Overall Series Review
Categorical Breakdown
The casting and narrative focus primarily on a universal human struggle with technology and intimacy, not race or immutable characteristics. Characters are defined by personal flaws and choices related to marital dissatisfaction, addiction, and body image, not an intersectional hierarchy. There is no lecturing on privilege or systemic oppression.
The movie operates within a self-consciously downbeat 'suburban-nightmare' model, heavily critiquing the mundane dysfunction of American home life. The omniscient narration frames the 'Earthly squabbles' of the characters as insignificant and frivolous when compared to the vastness of space and the detachment of the Voyager probe, demonstrating a civilizational self-hatred by diminishing the value of the characters' lives and domestic existence.
Gender dynamics are dysfunctional but equally distributed in their depravity. Women are not presented as 'Girl Boss' ideals; they are shown as severely flawed, including a mother exploiting her daughter for celebrity and another who is hyper-controlling. Men are similarly flawed, struggling with impotence, emotional withdrawal, and online escort use. The family unit is depicted as decaying due to apathy and infidelity, rather than being an inherently oppressive structure, resulting in a moderate score.
The narrative includes a male teen's struggle with internet pornography addiction leading to an interest in BDSM/kink, which causes difficulty in a traditional relationship. This centers an alternative sexual practice but not the broader political ideology of Queer Theory, such as gender identity or the deconstruction of the nuclear family as an 'oppressive' structure. The nuclear family's deconstruction is a result of adult infidelity and apathy.

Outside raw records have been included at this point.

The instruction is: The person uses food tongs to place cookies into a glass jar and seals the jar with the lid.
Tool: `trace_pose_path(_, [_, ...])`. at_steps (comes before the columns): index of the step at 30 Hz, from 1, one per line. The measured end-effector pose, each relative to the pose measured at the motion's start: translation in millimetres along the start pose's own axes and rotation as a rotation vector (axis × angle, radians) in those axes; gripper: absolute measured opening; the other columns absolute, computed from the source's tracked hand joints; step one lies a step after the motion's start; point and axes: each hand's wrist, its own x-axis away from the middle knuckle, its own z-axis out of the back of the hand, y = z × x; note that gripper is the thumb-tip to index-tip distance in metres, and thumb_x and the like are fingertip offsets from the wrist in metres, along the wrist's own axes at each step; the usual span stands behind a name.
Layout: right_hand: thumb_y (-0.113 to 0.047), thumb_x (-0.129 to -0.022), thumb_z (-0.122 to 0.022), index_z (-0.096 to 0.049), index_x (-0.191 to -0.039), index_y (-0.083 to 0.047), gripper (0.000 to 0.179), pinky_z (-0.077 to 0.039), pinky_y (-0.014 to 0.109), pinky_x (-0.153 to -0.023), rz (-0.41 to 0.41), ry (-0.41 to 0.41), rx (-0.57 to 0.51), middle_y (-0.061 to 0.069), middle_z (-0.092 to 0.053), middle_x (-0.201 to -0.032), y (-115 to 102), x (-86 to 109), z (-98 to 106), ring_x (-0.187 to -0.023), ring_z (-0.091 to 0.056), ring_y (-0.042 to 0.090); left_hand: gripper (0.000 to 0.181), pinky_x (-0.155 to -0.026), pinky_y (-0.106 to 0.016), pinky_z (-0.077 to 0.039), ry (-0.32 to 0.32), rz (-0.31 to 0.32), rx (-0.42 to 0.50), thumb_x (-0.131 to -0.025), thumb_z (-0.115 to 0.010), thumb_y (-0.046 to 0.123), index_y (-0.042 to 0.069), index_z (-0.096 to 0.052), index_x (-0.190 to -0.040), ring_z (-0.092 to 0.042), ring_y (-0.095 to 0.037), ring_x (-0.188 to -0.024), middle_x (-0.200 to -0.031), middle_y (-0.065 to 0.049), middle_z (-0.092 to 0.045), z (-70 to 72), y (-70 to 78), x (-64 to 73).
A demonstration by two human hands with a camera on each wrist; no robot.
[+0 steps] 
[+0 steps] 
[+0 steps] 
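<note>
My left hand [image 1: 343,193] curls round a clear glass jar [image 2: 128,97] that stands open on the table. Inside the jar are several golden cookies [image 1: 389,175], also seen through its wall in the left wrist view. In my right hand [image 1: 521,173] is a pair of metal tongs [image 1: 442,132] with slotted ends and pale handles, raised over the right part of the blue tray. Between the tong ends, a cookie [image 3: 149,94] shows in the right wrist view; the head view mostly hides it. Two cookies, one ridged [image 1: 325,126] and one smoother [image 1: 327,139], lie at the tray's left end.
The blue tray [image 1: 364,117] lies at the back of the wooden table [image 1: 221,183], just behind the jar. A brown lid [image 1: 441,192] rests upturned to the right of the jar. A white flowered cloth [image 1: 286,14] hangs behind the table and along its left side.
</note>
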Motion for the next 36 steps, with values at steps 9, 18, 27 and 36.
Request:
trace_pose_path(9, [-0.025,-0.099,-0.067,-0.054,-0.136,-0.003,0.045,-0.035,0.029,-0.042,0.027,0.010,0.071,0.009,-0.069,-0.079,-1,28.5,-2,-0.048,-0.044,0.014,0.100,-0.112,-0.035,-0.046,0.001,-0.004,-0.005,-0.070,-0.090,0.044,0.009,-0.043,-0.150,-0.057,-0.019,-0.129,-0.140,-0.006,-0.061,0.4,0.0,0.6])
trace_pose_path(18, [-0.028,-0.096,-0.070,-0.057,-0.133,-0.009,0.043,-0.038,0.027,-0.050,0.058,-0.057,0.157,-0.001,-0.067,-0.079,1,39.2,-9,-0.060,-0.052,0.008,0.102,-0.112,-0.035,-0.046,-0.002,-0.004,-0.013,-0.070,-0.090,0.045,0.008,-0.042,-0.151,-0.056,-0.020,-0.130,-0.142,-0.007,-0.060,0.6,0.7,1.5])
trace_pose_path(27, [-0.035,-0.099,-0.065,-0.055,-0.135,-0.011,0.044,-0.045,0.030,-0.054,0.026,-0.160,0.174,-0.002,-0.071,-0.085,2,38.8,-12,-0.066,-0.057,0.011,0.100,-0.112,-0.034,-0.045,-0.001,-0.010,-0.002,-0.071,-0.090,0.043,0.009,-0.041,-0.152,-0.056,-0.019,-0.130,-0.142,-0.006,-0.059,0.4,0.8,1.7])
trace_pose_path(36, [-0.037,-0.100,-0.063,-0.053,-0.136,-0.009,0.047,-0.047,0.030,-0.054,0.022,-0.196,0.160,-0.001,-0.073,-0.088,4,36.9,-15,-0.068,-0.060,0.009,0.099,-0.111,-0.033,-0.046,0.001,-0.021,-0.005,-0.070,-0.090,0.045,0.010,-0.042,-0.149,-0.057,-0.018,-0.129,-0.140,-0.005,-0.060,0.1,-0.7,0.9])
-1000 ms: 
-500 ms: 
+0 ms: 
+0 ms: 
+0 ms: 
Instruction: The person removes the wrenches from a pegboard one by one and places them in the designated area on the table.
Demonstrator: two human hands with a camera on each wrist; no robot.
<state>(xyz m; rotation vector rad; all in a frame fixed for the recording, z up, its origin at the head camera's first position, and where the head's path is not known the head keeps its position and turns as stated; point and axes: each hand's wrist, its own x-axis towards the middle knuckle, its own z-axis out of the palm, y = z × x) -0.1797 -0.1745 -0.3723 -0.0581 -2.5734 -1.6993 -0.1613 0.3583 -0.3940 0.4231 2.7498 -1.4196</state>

The spiritual landscape of the film is a total vacuum where traditional faith is entirely absent and secular moral relativism reigns. The movie's moral compass is replaced by Carl Sagan-esque existential philosophizing from the narrator, which implicitly elevates scientific detachment over any transcendent moral or spiritual belief. There are no religious characters, and the story’s conflicts are purely a result of individual, secular failings in a morally subjective world.